TASK REQUIREMENTS - Would you output the entries below only from the line containing "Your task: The" through the line containing "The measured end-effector", exactly as they stand and with both ends included?

Source data -
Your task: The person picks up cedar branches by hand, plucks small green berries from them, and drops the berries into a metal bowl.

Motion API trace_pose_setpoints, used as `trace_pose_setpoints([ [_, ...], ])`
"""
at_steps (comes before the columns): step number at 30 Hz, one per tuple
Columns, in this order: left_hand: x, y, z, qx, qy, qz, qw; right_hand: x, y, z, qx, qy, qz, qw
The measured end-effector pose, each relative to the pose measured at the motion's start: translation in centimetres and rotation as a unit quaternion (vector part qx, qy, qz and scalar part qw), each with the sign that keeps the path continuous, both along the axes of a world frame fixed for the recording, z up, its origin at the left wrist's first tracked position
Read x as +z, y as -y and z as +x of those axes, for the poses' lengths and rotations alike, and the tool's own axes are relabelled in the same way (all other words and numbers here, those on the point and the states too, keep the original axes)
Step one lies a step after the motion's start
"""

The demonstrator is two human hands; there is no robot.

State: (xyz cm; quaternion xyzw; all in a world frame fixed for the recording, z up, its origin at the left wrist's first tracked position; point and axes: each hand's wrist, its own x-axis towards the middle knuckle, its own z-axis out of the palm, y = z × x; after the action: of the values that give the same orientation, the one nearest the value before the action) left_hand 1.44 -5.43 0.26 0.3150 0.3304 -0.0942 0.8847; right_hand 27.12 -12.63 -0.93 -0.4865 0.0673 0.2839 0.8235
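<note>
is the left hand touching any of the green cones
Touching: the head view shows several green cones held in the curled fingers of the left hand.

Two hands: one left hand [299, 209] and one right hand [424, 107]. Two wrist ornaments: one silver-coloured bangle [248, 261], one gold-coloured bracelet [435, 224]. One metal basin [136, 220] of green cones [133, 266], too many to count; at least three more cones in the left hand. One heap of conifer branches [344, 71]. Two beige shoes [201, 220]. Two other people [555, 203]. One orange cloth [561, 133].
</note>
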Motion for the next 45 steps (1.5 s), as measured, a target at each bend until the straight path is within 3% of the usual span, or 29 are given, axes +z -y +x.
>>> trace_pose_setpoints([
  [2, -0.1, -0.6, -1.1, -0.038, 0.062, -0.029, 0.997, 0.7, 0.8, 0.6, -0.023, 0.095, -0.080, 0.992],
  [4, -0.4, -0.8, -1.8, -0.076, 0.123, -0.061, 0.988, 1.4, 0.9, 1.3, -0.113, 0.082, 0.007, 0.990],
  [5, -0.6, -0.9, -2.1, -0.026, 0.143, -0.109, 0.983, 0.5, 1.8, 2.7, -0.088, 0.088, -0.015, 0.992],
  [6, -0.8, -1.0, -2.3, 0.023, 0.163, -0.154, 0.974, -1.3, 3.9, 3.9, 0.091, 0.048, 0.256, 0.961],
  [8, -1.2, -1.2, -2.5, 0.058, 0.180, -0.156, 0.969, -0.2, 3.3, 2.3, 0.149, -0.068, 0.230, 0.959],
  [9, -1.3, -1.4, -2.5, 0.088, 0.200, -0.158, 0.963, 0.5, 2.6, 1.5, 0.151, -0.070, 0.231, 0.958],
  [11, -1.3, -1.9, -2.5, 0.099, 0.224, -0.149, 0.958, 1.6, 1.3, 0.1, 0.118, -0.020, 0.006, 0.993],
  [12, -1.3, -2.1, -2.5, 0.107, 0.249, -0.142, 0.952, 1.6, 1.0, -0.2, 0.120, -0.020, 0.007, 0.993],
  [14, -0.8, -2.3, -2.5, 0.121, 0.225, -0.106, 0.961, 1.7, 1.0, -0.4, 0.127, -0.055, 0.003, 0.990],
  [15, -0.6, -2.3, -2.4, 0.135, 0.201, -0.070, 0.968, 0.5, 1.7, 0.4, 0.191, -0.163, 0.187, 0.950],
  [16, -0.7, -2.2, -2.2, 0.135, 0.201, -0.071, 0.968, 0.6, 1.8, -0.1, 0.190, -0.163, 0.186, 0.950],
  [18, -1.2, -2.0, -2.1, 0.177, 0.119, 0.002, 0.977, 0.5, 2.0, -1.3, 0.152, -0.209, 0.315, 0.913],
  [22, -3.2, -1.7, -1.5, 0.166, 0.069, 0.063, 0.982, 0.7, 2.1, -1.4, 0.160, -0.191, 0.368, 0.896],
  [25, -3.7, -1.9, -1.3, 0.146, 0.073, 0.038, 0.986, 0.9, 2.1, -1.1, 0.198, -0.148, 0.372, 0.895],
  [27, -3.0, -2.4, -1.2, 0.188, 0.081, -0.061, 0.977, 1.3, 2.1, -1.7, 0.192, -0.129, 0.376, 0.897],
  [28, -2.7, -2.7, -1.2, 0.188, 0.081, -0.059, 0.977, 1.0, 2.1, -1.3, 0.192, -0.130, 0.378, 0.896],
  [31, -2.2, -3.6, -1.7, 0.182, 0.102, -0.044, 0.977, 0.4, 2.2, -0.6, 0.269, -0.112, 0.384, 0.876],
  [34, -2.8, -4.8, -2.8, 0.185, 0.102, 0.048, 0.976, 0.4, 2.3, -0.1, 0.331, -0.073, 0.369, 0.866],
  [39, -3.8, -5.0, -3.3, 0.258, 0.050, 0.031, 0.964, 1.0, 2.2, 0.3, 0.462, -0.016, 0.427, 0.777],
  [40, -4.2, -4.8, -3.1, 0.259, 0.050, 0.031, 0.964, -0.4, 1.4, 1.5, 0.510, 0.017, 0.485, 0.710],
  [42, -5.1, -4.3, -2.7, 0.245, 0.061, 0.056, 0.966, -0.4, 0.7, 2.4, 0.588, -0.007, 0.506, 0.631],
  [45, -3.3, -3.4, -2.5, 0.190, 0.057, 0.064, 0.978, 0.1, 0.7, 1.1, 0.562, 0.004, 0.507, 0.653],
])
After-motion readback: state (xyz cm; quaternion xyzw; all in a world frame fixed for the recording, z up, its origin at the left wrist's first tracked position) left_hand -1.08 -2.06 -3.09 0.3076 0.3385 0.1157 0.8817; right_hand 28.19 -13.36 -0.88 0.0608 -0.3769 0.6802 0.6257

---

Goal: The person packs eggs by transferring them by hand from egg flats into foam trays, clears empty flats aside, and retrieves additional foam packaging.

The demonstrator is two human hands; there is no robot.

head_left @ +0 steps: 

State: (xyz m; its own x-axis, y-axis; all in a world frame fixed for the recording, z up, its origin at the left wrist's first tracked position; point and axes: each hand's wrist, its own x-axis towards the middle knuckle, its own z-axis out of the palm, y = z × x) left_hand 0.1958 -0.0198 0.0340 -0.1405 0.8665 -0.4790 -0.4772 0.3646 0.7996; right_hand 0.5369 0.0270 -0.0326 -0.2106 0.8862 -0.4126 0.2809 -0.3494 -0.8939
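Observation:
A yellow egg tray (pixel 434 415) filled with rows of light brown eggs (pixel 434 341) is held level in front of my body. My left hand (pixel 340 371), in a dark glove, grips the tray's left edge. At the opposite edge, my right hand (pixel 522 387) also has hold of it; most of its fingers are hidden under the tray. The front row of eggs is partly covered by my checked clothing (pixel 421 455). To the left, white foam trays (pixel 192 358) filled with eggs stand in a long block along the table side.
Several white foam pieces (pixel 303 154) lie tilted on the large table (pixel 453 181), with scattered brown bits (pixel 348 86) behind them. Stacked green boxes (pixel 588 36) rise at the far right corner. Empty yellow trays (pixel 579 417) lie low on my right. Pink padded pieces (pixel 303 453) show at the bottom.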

THE COMPLETED TASK -
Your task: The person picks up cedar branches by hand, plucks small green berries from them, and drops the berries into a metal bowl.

Motion API trace_pose_setpoints, used as `trace_pose_setpoints([ [_, ...], ])`
"""
at_steps (comes before the columns): step number at 30 Hz, one per tuple
Columns, in this order: left_hand: x, y, z, qx, qy, qz, qw; right_hand: x, y, z, qx, qy, qz, qw
The measured end-effector pose, each relative to the pose measured at the motion's start: translation in centimetres and rotation as a unit quaternion (vector part qx, qy, qz and scalar part qw), each with the sign that keeps the path continuous, both along the axes of a world frame fixed for the recording, z up, its origin at the left wrist's first tracked position

That finishes the exercise.